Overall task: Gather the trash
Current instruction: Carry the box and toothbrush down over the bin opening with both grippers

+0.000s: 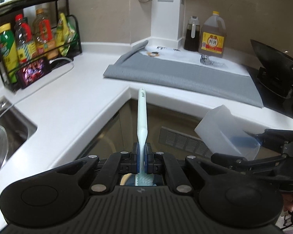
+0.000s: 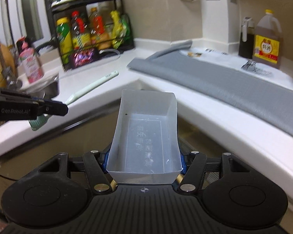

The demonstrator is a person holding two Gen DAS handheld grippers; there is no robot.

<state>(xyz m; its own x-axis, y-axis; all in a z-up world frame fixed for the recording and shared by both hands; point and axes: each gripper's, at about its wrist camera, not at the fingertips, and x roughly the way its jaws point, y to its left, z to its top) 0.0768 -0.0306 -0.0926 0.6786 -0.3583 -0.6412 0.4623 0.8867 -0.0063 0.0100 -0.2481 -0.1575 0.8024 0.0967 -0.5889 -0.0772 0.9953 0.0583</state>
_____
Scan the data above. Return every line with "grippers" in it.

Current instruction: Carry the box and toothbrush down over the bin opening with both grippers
The demonstrator is a person holding two Gen DAS handheld grippers; there is no robot.

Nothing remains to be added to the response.